Wheeler, a former lobbyist for the fossil fuel industry, has been acting administrator since July, when Scott Pruitt resigned under a cloud of allegations of ethics violations.
He has continued the Trump administration's policy of dismantling many Obama-era environmental rules that conservatives say have stifled business without achieving large reductions in pollution.
Chairman John Barrasso, R-Wyo., opened the committee meeting by saying that Wheeler "has done an outstanding job leading the EPA" so far.
Sen.

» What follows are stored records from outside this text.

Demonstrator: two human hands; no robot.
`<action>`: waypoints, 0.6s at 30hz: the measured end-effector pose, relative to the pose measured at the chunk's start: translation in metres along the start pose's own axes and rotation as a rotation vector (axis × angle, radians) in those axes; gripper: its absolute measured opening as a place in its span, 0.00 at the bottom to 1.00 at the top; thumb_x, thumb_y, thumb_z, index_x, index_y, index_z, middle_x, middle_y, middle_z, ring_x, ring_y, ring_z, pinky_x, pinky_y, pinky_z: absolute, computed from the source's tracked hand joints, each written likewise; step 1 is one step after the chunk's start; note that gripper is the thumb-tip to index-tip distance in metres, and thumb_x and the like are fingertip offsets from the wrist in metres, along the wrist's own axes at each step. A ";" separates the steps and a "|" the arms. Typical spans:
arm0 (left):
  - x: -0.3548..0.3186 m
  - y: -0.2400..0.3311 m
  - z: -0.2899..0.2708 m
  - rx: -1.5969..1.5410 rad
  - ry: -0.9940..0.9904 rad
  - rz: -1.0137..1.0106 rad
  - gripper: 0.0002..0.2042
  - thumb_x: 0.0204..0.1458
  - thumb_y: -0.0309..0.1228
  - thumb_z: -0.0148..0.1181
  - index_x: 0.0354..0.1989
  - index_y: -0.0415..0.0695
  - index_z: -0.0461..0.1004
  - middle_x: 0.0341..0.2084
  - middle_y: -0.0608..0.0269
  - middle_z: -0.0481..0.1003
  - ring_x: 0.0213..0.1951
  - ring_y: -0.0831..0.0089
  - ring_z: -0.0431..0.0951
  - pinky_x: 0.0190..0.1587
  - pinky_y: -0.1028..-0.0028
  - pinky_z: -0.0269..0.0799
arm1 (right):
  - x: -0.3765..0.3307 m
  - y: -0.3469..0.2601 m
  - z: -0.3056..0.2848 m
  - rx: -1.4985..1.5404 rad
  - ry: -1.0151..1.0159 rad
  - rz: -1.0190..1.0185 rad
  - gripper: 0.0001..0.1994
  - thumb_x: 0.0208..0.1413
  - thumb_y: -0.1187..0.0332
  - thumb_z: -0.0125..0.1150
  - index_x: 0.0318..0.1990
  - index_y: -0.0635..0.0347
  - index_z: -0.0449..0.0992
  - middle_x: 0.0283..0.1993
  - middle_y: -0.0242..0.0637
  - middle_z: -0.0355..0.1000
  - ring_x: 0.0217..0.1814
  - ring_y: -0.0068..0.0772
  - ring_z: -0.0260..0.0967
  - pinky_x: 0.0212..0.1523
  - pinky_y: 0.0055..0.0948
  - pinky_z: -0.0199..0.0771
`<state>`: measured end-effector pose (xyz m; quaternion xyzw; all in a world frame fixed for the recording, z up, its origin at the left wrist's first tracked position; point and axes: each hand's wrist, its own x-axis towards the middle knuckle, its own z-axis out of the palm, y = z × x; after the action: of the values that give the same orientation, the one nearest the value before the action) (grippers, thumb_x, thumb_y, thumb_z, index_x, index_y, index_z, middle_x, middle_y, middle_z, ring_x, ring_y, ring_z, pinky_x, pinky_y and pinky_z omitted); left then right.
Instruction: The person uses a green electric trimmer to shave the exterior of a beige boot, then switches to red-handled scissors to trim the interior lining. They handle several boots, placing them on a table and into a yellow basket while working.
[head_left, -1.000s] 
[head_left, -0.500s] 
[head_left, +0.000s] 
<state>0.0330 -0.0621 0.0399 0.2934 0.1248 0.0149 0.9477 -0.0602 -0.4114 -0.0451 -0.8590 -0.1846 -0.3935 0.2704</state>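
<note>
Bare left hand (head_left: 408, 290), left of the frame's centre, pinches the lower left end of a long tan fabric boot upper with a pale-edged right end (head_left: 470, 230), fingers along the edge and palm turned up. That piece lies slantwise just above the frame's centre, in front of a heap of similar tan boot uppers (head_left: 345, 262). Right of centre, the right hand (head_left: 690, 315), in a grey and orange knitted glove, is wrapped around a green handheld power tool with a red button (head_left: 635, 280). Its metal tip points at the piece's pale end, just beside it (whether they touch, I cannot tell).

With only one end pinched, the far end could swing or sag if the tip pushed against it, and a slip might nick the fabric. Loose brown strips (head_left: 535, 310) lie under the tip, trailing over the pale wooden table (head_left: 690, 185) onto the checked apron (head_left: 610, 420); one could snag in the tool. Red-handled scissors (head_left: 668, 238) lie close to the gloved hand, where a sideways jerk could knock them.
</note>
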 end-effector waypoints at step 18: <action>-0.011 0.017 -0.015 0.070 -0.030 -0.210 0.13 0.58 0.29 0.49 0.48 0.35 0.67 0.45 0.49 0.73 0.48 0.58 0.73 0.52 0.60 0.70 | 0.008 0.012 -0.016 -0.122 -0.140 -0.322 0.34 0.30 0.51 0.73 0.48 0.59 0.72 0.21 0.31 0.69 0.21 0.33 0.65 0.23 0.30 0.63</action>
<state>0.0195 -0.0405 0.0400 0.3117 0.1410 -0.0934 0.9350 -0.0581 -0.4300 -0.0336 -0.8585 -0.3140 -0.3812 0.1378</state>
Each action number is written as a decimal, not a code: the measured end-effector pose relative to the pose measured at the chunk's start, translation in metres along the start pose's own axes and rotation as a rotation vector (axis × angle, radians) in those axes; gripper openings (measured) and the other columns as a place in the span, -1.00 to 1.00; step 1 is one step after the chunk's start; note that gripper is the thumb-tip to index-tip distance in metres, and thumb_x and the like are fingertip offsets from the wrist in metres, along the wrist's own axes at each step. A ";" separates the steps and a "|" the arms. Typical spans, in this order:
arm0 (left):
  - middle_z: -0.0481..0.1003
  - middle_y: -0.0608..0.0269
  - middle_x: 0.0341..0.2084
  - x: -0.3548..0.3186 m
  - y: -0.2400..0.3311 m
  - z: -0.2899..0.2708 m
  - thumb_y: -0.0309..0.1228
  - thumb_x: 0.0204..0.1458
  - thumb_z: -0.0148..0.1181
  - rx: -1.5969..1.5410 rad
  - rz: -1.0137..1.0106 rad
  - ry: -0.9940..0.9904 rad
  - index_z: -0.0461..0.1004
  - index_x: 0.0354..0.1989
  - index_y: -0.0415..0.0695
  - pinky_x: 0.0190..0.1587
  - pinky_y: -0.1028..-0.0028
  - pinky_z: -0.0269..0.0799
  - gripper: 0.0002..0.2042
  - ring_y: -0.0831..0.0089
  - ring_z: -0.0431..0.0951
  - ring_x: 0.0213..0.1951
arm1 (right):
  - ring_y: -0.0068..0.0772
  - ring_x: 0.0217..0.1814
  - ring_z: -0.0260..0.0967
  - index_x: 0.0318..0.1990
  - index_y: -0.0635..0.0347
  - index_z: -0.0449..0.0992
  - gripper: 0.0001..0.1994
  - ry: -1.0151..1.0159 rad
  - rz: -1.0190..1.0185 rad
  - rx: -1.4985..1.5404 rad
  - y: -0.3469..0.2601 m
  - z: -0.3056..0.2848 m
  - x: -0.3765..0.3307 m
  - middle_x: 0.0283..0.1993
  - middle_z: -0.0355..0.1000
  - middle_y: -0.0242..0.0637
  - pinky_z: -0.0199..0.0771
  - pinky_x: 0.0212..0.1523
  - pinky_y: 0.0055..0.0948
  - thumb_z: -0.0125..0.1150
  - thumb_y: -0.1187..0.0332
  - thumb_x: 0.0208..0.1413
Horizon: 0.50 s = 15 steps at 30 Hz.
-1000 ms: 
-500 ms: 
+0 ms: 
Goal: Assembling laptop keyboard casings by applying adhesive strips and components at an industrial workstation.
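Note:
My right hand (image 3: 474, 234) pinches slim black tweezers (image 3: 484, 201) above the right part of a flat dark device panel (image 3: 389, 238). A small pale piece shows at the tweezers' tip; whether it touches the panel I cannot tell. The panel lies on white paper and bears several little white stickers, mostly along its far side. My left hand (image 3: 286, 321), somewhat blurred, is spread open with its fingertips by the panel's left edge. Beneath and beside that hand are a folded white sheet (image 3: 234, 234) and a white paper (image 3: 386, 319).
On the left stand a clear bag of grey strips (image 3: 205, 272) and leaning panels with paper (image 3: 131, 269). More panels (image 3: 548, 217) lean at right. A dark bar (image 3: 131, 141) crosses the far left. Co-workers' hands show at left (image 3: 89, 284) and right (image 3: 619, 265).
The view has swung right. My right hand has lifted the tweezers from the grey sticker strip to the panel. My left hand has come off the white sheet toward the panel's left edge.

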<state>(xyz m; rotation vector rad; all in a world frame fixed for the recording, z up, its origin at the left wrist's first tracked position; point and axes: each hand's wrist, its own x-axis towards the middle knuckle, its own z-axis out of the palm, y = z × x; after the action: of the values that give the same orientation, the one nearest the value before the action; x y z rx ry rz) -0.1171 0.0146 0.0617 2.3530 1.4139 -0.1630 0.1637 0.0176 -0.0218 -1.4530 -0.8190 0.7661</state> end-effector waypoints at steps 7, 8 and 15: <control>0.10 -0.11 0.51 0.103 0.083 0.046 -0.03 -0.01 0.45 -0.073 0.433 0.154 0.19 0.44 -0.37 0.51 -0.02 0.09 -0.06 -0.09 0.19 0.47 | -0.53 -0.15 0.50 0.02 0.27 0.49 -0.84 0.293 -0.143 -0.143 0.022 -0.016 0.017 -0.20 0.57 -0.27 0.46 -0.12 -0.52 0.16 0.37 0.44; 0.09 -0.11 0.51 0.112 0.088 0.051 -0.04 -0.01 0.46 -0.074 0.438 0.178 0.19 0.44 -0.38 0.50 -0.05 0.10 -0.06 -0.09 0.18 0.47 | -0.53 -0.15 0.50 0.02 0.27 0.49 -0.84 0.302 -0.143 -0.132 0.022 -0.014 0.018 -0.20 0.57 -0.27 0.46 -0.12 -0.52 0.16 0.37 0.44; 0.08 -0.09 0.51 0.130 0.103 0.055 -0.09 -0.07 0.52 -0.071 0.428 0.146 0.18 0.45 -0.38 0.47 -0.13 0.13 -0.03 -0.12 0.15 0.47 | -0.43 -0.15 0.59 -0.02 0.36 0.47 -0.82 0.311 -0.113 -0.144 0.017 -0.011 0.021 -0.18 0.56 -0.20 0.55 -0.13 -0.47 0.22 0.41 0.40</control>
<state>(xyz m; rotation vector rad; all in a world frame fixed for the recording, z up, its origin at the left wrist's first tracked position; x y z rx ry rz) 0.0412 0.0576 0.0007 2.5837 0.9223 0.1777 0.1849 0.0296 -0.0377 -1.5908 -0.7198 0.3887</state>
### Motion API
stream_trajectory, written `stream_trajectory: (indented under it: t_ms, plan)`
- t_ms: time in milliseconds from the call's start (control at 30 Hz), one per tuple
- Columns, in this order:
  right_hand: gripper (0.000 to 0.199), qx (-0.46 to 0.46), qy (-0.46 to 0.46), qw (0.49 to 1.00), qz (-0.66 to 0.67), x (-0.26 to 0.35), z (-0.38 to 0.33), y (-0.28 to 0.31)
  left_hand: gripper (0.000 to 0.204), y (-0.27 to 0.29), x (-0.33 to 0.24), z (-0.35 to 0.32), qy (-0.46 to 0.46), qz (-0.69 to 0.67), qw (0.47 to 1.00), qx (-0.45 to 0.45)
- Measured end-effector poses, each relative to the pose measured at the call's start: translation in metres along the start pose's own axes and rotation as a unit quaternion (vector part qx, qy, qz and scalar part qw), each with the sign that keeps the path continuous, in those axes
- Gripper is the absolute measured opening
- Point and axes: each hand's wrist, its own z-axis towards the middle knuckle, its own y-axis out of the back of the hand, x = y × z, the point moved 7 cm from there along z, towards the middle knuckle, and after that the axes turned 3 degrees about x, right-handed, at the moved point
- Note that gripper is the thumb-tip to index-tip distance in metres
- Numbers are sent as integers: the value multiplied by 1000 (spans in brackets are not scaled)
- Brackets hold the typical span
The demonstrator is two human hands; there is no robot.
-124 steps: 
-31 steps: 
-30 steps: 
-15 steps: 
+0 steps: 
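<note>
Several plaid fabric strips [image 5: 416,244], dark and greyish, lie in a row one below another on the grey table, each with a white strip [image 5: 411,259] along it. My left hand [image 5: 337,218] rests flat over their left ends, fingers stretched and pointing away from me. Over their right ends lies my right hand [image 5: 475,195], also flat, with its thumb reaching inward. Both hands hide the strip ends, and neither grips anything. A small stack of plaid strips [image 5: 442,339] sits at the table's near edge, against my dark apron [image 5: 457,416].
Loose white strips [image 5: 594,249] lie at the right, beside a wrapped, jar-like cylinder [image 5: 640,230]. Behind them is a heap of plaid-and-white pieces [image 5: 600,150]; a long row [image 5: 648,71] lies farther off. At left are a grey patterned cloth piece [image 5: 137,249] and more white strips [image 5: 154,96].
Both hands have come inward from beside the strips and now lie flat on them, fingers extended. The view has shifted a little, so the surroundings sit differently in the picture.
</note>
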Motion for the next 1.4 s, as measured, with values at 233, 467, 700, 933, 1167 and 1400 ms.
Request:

Shelley Moore Capito, R-W.Va., said Wheeler worked to improve transparency at the agency.
Ranking member Tom Carper, D-Del., urged the Senate to slow the confirmation process to make sure Wheeler will lock in existing tailpipe emission standards for vehicles and toxic standards for coal-fired power plants, saying the nomination is still good for 183 days and should not be rushed.
He repeated concerns that the EPA and NHTSA will essentially freeze fuel economy standards at the 2020 model year level and challenge California's authority to maintain stricter rules when automakers are begging for a single plan that doesn't fracture the market and throw their strategic plans into turmoil. Under the Trump proposal, which could be finalized within two months, the fleetwide average under test conditions would be about 37 mpg, compared with 47 mpg through 2025 under the Obama rule. Real-world mileage likely would be less.